* What the exercise asks: Please reproduce the listing in full, exactly as given.

* Data to use:
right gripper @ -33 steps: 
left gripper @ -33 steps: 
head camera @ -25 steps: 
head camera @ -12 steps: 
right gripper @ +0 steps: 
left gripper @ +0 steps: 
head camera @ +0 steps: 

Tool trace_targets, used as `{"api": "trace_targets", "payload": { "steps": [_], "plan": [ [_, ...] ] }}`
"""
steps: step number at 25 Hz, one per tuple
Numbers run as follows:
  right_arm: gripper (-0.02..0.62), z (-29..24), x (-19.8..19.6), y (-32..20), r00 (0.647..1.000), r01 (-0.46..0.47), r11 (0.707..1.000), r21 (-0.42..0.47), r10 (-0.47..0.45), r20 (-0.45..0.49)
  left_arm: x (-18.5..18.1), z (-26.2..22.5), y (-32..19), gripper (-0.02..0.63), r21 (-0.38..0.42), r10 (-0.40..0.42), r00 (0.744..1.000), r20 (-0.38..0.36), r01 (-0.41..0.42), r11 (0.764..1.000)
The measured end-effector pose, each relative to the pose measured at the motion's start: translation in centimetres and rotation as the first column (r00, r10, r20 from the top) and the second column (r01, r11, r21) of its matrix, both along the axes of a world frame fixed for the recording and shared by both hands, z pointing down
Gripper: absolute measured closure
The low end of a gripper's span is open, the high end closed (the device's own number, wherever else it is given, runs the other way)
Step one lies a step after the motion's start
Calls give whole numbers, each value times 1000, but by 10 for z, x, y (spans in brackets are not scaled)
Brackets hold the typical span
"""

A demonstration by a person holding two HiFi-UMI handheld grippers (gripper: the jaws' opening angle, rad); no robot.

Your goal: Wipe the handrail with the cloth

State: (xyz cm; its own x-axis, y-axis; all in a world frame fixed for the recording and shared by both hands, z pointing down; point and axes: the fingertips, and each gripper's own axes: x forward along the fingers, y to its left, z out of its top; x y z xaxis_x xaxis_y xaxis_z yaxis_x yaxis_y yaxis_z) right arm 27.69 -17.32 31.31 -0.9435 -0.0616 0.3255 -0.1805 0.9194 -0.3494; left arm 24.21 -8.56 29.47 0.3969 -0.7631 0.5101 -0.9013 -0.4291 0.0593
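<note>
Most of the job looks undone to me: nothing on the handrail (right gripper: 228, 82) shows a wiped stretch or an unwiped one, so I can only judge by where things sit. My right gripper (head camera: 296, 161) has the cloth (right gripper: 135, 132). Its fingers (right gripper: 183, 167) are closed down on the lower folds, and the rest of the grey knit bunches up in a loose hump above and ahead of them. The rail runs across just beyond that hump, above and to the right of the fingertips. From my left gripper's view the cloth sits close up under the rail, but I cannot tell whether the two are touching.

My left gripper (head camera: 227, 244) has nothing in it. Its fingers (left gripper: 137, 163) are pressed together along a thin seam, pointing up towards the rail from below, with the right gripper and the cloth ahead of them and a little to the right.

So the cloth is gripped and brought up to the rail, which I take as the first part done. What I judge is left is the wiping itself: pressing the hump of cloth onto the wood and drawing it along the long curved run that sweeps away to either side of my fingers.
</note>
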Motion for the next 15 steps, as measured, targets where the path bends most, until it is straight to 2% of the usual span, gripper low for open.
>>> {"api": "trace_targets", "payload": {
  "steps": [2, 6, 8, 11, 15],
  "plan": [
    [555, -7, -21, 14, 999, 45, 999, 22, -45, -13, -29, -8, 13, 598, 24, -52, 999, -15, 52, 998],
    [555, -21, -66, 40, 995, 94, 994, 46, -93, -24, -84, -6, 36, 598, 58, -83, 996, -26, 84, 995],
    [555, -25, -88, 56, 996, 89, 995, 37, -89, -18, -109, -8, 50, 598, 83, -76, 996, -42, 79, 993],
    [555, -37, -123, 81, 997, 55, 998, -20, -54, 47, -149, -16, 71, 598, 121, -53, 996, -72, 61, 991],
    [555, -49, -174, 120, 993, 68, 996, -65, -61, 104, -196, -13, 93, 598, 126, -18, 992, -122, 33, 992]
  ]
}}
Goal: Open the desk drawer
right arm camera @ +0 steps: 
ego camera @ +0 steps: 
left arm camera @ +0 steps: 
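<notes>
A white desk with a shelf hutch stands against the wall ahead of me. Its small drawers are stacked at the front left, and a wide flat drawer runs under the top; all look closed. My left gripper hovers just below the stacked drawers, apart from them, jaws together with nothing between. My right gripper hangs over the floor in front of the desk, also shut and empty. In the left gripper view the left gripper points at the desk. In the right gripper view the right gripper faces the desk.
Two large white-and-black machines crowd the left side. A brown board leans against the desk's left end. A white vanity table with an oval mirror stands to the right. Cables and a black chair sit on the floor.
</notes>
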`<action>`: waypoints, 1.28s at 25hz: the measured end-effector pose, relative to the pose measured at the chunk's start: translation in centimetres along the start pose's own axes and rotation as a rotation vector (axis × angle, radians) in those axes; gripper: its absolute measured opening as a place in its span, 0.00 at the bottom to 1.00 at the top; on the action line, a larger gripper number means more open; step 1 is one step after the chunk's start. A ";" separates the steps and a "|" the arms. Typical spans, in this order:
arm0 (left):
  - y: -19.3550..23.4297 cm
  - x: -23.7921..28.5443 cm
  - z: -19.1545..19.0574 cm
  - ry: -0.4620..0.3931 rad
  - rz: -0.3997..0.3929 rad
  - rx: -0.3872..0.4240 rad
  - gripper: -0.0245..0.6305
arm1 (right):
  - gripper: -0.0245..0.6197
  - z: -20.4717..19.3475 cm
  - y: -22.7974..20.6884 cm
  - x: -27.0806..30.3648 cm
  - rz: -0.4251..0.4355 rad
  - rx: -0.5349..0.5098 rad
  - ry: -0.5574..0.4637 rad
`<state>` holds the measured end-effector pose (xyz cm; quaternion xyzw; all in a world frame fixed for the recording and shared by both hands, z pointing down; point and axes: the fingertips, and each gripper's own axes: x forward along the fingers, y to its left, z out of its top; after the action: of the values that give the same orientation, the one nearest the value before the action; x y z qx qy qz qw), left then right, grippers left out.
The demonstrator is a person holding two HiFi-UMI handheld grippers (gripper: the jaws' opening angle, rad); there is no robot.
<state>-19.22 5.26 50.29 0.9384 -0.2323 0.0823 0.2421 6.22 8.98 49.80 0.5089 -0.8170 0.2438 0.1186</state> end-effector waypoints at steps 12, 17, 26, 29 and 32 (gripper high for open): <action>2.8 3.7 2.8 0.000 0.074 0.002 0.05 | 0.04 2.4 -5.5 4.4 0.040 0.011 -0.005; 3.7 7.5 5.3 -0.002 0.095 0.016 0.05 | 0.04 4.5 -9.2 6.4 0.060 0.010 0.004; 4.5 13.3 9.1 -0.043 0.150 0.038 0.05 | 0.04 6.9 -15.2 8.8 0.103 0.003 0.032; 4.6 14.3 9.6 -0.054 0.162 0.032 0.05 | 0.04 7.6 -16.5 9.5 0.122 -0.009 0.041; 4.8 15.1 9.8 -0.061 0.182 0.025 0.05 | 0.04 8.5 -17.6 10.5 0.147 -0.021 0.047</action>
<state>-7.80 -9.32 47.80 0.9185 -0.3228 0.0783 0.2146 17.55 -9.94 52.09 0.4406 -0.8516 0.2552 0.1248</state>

* Answer to this task:
right gripper @ -33 steps: 
left gripper @ -33 steps: 
head camera @ -25 steps: 
head camera @ -12 steps: 
right gripper @ +0 steps: 
left gripper @ +0 steps: 
head camera @ +0 steps: 

Tool trace_targets, used as `{"api": "trace_targets", "payload": { "steps": [_], "plan": [ [_, ...] ] }}`
"""
steps: step number at 25 Hz, one per tuple
Numbers run as follows:
  right_arm: gripper (-0.02..0.62), z (-29..24), x (-19.8..19.6), y (-32..20), r00 (0.647..1.000), r01 (-0.46..0.47), r11 (0.707..1.000), r21 (-0.42..0.47), r10 (-0.47..0.45), r20 (-0.45..0.49)
  left_arm: x (-18.5..18.1), z (-26.2..22.5), y (-32..19), gripper (-0.02..0.63), r21 (-0.38..0.42), r10 (-0.40..0.42), r00 (0.744..1.000), r20 (-0.38..0.36), r01 (-0.41..0.42), r11 (0.764..1.000)
The measured end-effector pose, each relative to the pose measured at the motion's start: translation in centimetres and rotation as the first column (r00, r10, r20 from the top) and the second column (r01, r11, r21) of its matrix, both along the axes of a world frame fixed for the recording and shared by both hands, z pointing down
Gripper: absolute measured closure
The low end of a gripper's span is open, the high end closed (the device's own number, wherever else it is given, runs the other way)
Step one lies a step after the motion's start
Calls give whole numbers, each value times 1000, but by 10 for z, x, y (spans in brackets are not scaled)
Brackets hold the typical span
"""

A demonstration by a person holding two HiFi-UMI handheld grippers (gripper: the jaws' opening angle, rad); no robot.

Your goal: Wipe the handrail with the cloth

State: (xyz cm; its own x-axis, y-axis; all in a world frame fixed for the recording and shared by both hands, z pointing down; point and axes: the fingertips, and each gripper's own axes: x forward along the fingers, y to its left, z out of its top; x y z xaxis_x xaxis_y xaxis_z yaxis_x yaxis_y yaxis_z) right arm 27.69 -17.32 31.31 -0.9435 -0.0616 0.3255 -0.1805 0.9194 -0.3494; left arm 24.21 -8.56 29.47 0.3969 -0.7631 0.5101 -0.9013 -0.4291 0.0593
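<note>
Most of the job looks undone to me: nothing on the handrail (right gripper: 228, 82) shows a wiped stretch or an unwiped one, so I can only judge by where things sit. My right gripper (head camera: 296, 161) has the cloth (right gripper: 135, 132). Its fingers (right gripper: 183, 167) are closed down on the lower folds, and the rest of the grey knit bunches up in a loose hump above and ahead of them. The rail runs across just beyond that hump, above and to the right of the fingertips. From my left gripper's view the cloth sits close up under the rail, but I cannot tell whether the two are touching.

My left gripper (head camera: 227, 244) has nothing in it. Its fingers (left gripper: 137, 163) are pressed together along a thin seam, pointing up towards the rail from below, with the right gripper and the cloth ahead of them and a little to the right.

So the cloth is gripped and brought up to the rail, which I take as the first part done. What I judge is left is the wiping itself: pressing the hump of cloth onto the wood and drawing it along the long curved run that sweeps away to either side of my fingers.
</note>
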Motion for the next 15 steps, as measured, targets where the path bends most, until it is straight to 2% of the usual span, gripper low for open.
>>> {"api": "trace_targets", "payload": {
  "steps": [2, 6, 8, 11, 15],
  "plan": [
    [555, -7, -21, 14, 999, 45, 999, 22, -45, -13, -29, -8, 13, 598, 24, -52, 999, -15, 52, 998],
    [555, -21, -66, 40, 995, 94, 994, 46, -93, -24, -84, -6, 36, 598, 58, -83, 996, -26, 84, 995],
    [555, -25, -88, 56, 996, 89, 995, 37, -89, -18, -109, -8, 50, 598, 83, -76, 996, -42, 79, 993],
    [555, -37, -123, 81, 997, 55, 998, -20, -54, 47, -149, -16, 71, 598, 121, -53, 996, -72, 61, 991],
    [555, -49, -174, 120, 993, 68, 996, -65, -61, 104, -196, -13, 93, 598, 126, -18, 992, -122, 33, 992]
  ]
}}
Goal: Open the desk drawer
right arm camera @ +0 steps: 
ego camera @ +0 steps: 
left arm camera @ +0 steps: 
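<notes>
A white desk with a shelf hutch stands against the wall ahead of me. Its small drawers are stacked at the front left, and a wide flat drawer runs under the top; all look closed. My left gripper hovers just below the stacked drawers, apart from them, jaws together with nothing between. My right gripper hangs over the floor in front of the desk, also shut and empty. In the left gripper view the left gripper points at the desk. In the right gripper view the right gripper faces the desk.
Two large white-and-black machines crowd the left side. A brown board leans against the desk's left end. A white vanity table with an oval mirror stands to the right. Cables and a black chair sit on the floor.
</notes>
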`<action>`: waypoints, 1.28s at 25hz: the measured end-effector pose, relative to the pose measured at the chunk's start: translation in centimetres along the start pose's own axes and rotation as a rotation vector (axis × angle, radians) in those axes; gripper: its absolute measured opening as a place in its span, 0.00 at the bottom to 1.00 at the top; on the action line, a larger gripper number means more open; step 1 is one step after the chunk's start. A ";" separates the steps and a "|" the arms. Typical spans, in this order:
arm0 (left):
  - y: -19.3550..23.4297 cm
  - x: -23.7921..28.5443 cm
  - z: -19.1545..19.0574 cm
  - ry: -0.4620..0.3931 rad
  - rz: -0.3997..0.3929 rad
  - rx: -0.3872..0.4240 rad
  - gripper: -0.0245..0.6305
arm1 (right):
  - gripper: -0.0245..0.6197
  - z: -20.4717..19.3475 cm
  - y: -22.7974..20.6884 cm
  - x: -27.0806..30.3648 cm
  - rz: -0.4251..0.4355 rad
  - rx: -0.5349..0.5098 rad
  - ry: -0.5574..0.4637 rad
`<state>` holds the measured end-effector pose (xyz cm; quaternion xyzw; all in a world frame fixed for the recording and shared by both hands, z pointing down; point and axes: the fingertips, and each gripper's own axes: x forward along the fingers, y to its left, z out of its top; after the action: of the values that give the same orientation, the one nearest the value before the action; x y z qx qy qz qw), left then right, grippers left out.
The demonstrator is a person holding two HiFi-UMI handheld grippers (gripper: the jaws' opening angle, rad); there is no robot.
<state>-19.22 5.26 50.29 0.9384 -0.2323 0.0823 0.2421 6.22 8.98 49.80 0.5089 -0.8170 0.2438 0.1186</state> end-effector waypoints at steps 12, 17, 26, 29 and 32 (gripper high for open): <action>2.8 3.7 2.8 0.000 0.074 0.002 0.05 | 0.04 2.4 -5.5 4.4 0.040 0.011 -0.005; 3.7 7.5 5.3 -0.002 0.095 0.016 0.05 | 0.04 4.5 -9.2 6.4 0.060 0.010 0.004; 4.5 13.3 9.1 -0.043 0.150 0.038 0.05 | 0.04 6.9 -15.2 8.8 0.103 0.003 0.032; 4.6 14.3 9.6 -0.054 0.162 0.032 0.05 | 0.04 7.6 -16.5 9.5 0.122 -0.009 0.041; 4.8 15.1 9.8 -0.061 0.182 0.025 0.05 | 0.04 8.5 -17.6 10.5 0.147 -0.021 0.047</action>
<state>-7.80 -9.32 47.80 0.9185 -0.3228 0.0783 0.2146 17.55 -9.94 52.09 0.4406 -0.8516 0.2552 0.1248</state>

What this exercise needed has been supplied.